### WORK INSTRUCTIONS
Search the listing below for the word "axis" and copy each line where it appears.

(RECORDS begins)

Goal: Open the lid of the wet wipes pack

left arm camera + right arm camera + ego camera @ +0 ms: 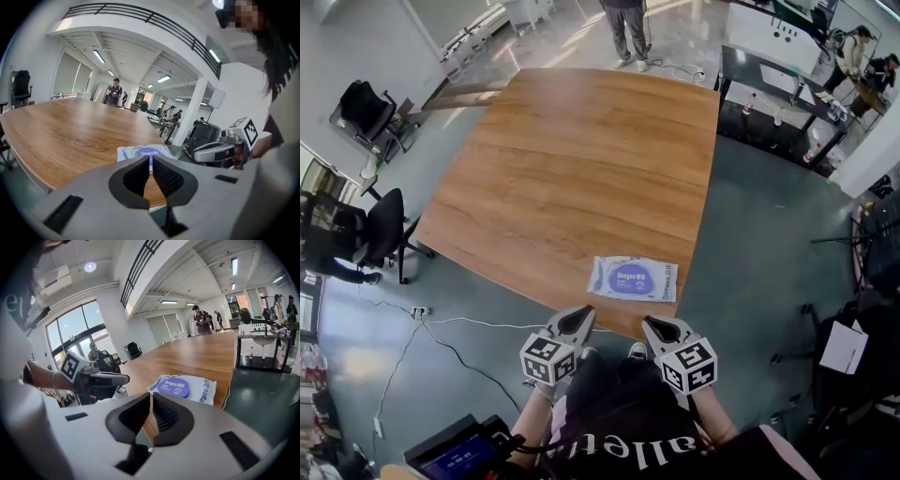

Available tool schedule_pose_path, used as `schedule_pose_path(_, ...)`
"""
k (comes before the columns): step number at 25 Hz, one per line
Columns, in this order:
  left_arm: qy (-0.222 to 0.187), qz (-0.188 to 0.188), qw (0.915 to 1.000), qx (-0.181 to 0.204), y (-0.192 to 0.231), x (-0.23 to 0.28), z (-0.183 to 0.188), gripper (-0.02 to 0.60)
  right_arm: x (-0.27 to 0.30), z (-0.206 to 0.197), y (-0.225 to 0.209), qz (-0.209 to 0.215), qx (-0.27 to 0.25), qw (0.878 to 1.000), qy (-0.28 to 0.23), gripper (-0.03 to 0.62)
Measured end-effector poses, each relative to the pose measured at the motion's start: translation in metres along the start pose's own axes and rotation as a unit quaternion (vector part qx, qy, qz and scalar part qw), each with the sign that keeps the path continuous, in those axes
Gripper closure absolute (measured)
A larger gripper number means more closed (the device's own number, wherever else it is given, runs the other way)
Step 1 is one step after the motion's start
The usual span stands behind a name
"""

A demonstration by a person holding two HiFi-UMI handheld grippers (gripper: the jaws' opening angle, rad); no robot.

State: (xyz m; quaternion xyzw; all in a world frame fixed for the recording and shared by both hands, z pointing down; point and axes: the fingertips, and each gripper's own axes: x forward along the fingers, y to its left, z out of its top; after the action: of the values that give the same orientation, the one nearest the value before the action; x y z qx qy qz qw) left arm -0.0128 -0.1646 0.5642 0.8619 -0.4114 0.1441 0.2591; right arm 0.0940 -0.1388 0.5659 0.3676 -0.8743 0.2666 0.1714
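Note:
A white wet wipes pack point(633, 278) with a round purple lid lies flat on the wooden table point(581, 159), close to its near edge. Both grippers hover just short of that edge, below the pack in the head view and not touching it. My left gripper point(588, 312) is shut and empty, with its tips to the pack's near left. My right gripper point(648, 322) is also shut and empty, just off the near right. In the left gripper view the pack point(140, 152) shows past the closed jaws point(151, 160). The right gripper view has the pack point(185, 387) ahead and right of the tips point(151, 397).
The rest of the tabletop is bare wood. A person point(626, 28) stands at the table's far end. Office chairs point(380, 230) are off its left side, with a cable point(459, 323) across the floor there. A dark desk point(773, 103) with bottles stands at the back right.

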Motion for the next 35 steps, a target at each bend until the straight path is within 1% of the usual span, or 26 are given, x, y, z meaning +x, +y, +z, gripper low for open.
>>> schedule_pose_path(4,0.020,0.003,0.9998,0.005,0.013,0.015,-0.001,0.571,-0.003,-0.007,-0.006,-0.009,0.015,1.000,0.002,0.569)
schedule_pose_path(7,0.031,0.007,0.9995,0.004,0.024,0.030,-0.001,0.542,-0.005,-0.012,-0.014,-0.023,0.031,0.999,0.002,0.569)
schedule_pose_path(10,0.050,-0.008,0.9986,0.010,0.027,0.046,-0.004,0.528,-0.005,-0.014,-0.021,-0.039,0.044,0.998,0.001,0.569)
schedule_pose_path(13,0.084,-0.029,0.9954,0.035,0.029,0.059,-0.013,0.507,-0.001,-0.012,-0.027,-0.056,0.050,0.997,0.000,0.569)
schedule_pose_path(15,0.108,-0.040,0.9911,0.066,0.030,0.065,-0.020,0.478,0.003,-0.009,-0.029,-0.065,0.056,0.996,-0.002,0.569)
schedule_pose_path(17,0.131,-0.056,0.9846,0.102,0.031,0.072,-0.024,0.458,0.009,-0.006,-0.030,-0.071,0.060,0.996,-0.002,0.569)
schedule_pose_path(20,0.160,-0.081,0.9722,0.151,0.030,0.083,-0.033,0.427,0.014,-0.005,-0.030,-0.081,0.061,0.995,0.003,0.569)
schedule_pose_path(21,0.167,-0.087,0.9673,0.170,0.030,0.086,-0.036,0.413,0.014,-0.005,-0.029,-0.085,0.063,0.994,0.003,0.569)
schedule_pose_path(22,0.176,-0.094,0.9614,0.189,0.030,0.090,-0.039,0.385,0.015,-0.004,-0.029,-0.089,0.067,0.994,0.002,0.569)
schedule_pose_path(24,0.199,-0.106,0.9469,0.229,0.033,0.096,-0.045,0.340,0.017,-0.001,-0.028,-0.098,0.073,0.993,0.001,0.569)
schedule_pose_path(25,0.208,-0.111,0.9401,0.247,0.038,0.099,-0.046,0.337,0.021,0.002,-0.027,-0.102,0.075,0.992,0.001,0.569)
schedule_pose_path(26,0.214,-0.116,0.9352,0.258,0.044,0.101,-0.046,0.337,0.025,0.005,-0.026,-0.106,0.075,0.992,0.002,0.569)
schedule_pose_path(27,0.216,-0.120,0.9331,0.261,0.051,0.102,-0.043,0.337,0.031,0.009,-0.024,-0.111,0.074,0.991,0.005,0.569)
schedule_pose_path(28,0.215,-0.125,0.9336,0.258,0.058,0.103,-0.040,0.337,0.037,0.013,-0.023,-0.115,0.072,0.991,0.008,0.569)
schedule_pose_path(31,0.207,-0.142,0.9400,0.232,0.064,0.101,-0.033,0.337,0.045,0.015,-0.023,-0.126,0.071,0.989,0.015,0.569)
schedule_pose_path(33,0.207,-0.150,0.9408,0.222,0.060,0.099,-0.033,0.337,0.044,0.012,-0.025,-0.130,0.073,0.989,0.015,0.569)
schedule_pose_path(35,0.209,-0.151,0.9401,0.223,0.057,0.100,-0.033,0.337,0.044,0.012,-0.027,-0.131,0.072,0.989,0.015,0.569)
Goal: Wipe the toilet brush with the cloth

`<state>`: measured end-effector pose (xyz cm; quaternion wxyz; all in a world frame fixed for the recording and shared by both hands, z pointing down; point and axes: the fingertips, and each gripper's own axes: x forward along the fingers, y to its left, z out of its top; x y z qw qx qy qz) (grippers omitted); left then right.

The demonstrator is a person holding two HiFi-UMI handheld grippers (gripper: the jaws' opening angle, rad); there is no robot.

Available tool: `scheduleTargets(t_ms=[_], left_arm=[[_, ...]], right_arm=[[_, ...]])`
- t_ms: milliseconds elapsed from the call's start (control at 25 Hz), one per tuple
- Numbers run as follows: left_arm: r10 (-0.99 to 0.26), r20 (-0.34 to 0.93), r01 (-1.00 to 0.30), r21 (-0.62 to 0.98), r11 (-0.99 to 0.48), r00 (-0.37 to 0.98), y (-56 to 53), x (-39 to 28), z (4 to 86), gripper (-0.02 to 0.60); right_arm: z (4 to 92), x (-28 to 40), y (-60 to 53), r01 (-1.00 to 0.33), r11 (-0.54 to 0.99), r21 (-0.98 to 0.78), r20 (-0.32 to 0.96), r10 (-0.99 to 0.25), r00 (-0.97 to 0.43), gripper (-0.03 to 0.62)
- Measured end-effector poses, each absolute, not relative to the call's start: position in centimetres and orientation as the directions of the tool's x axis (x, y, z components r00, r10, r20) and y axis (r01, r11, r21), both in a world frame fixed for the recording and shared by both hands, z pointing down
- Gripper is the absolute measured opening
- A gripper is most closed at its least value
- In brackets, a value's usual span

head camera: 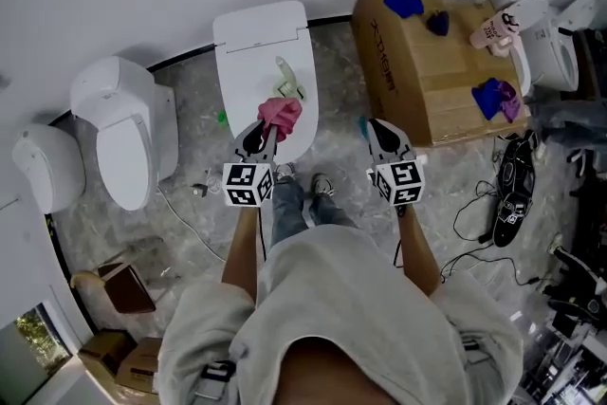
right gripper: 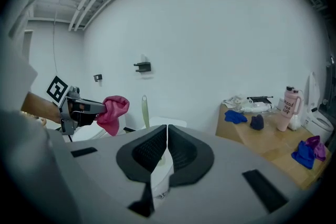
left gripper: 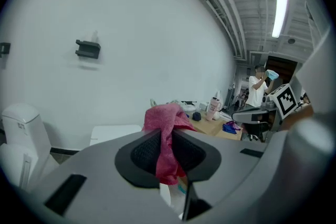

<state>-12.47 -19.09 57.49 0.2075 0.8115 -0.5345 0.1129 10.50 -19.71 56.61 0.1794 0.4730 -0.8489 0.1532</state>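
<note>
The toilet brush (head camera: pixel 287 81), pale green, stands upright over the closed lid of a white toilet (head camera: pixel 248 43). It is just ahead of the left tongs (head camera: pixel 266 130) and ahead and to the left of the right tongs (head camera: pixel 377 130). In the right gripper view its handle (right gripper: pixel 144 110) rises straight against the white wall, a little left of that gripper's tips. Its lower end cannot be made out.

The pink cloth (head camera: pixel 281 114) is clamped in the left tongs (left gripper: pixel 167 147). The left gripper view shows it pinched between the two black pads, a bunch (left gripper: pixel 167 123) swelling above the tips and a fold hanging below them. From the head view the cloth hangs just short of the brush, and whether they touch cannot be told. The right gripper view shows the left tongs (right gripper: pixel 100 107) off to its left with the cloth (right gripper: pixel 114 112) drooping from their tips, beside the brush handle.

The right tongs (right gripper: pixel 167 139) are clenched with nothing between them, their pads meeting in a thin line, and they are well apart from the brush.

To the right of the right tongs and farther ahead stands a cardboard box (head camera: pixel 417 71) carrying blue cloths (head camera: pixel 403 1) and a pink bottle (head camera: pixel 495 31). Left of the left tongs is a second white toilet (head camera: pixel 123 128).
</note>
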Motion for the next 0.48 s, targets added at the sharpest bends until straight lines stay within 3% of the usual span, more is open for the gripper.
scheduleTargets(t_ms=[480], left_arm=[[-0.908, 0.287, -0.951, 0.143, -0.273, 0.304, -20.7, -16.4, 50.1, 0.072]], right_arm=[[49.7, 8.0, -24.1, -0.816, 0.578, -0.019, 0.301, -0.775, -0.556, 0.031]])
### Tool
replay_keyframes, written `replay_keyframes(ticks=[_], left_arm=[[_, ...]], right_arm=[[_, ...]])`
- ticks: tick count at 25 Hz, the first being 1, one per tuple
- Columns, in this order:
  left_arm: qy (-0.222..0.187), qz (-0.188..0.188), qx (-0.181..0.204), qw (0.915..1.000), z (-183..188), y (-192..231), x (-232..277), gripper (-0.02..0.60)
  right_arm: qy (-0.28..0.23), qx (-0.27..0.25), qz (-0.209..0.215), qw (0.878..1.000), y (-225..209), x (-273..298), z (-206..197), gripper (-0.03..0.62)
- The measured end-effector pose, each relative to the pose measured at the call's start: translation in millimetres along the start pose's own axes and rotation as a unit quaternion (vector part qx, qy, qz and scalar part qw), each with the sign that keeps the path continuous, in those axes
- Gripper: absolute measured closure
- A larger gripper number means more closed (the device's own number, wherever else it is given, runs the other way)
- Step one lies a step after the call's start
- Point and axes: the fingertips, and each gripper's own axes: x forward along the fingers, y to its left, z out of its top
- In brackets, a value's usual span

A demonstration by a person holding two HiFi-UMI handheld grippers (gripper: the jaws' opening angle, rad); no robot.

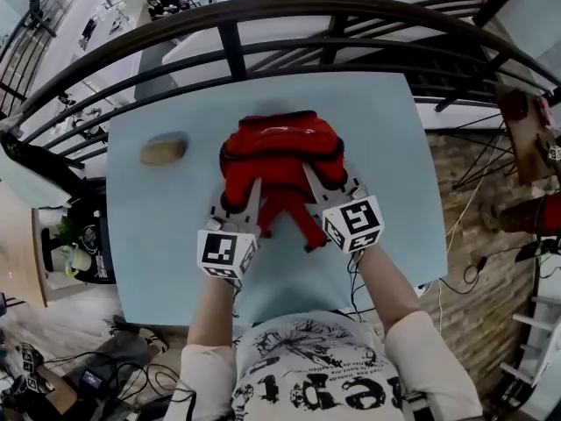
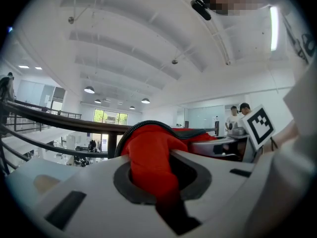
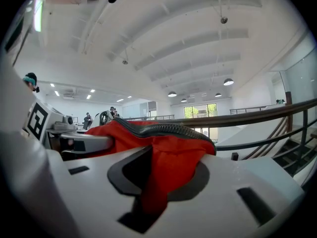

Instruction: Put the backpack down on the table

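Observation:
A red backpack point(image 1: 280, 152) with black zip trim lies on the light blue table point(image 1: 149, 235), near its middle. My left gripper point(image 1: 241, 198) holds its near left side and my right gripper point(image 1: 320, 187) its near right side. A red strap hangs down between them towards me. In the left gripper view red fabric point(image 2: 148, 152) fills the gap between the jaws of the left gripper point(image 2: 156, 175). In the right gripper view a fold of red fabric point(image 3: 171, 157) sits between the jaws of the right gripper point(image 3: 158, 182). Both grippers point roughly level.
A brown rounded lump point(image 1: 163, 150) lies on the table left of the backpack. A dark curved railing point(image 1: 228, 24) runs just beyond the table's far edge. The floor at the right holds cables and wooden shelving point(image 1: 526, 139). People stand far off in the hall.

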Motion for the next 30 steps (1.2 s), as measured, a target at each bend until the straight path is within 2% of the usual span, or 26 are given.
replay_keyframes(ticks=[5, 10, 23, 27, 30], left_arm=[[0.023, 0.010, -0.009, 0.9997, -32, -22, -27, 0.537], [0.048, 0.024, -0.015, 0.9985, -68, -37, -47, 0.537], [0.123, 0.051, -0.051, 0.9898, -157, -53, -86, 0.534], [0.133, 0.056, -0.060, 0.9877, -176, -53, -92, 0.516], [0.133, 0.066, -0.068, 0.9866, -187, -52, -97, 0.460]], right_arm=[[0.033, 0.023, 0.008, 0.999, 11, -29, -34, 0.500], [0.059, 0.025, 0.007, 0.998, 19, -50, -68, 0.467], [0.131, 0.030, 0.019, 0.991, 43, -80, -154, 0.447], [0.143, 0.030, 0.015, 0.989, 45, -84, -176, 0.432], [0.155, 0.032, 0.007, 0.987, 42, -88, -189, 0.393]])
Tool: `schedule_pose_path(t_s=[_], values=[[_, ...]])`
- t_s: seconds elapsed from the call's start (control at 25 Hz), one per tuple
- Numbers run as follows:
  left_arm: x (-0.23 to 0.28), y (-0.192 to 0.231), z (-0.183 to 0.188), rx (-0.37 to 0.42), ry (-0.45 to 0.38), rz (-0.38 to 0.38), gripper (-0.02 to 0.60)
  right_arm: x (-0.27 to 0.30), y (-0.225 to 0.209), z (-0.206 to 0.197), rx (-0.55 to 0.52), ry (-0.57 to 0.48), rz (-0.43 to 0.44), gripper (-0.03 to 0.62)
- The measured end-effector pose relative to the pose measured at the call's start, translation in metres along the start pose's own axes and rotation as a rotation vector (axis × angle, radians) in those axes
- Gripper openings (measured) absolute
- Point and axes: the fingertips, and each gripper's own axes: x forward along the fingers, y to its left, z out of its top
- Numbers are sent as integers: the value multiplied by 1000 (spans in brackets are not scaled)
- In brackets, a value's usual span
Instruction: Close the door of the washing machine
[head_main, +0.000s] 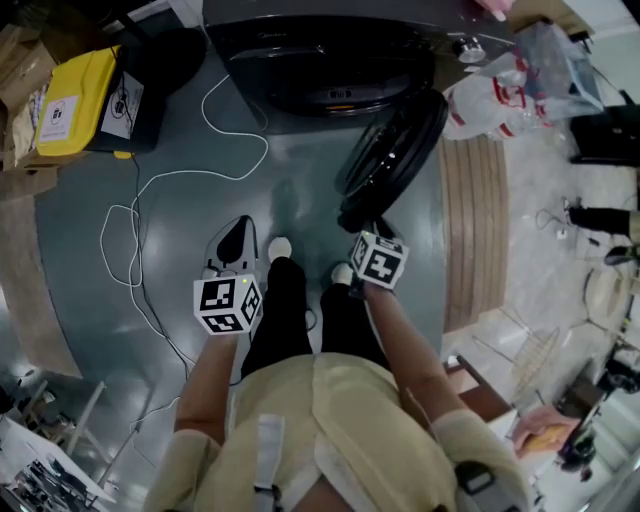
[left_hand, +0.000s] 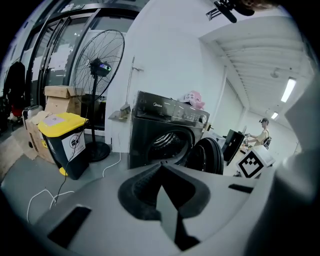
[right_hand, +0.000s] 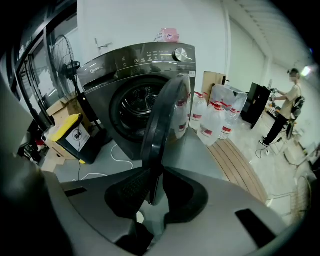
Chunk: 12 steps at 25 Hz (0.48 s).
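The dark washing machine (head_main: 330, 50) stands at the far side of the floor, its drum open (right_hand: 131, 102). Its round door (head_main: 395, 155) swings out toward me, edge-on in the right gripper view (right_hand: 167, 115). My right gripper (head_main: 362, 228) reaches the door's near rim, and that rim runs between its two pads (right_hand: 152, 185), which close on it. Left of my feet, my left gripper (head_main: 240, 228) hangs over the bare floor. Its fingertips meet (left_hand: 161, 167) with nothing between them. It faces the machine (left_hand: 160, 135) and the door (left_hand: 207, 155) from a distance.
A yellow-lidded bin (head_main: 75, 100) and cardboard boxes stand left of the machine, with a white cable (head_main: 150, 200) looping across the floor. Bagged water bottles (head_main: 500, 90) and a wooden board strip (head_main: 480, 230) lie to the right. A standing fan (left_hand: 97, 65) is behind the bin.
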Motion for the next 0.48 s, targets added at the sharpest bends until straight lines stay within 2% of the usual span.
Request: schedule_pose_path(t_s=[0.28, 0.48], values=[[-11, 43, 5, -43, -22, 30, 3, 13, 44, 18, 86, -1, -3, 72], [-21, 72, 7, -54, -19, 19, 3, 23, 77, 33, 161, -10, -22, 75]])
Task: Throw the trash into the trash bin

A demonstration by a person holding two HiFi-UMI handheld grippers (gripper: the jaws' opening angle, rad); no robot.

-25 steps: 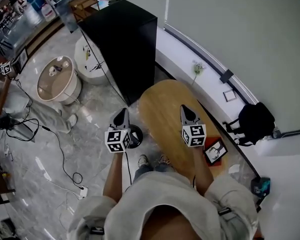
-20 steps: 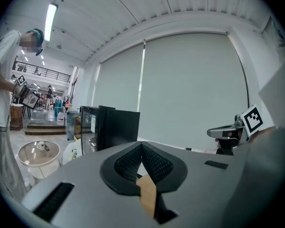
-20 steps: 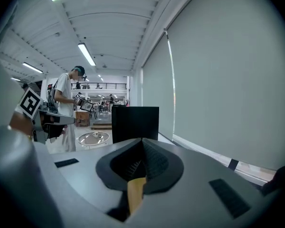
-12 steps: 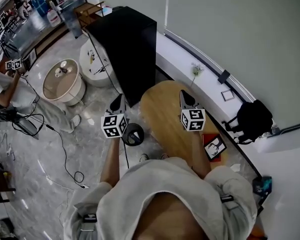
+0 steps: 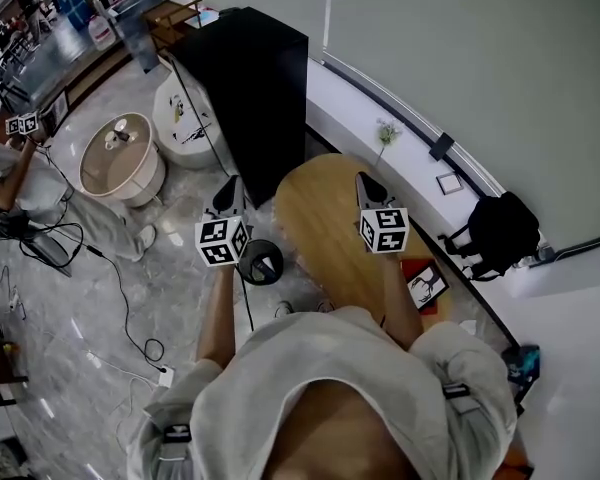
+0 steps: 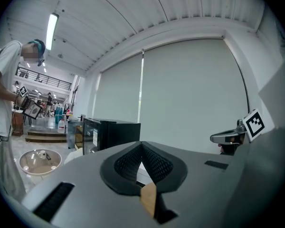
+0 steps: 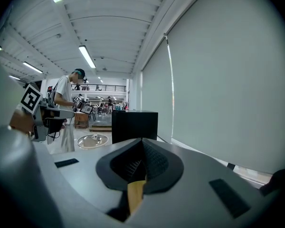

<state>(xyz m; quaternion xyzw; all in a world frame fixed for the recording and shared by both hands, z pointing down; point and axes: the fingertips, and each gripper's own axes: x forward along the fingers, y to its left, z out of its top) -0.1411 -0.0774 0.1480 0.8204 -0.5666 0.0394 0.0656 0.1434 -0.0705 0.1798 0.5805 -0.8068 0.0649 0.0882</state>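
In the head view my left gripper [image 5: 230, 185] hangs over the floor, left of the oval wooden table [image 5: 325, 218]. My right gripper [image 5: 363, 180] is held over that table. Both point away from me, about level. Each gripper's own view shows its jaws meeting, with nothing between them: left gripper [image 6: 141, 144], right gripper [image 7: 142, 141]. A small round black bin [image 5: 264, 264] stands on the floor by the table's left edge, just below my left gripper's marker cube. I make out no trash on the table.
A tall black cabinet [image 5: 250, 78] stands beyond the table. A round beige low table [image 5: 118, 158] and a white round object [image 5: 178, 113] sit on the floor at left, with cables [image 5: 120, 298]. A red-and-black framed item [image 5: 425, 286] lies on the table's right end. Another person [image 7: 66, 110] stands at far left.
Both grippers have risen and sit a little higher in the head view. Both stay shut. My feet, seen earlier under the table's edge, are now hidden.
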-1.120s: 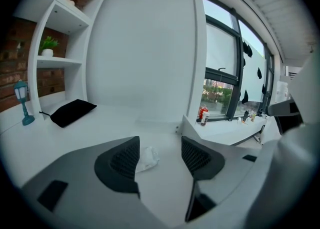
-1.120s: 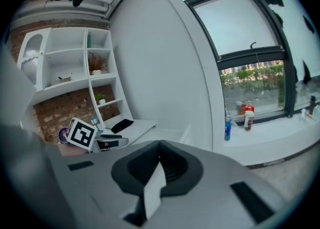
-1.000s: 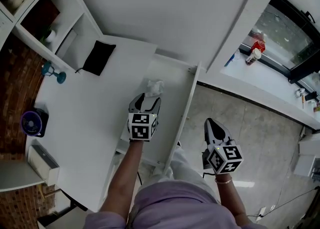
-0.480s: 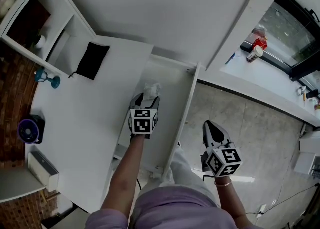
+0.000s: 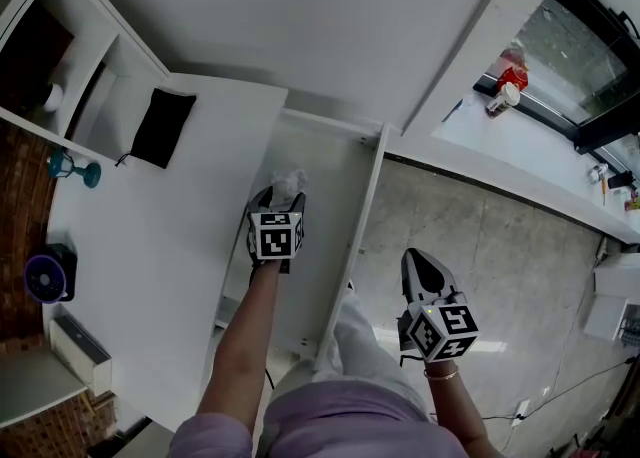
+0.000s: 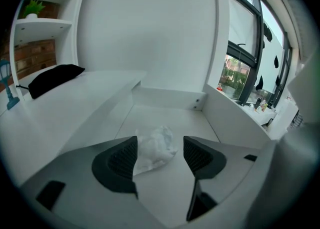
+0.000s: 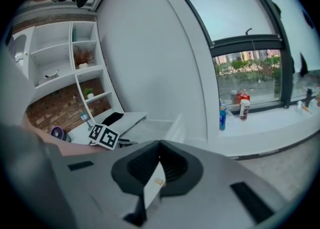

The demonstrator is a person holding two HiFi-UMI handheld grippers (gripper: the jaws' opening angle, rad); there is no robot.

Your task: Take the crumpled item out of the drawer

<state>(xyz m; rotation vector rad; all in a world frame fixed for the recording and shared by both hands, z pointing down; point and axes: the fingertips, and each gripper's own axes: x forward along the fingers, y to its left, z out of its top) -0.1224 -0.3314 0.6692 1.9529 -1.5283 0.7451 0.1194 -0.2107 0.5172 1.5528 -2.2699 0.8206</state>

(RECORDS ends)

### WRITTEN RESPONSE
- Measured end-effector poses, each absolute, not relative to the call's start: position in centimetres and orientation as the directions of the tool's x axis (x, y, z components r00, r10, r20) and y axis (r01, r11, r21), both in a world frame fixed for the recording and shared by both hands, z pointing down
- The measured end-effector pose relative to the pose measured at the call's start, translation in metres along the start pose's own axes and rotation as a rotation vector (axis × angle, radians) in those axes

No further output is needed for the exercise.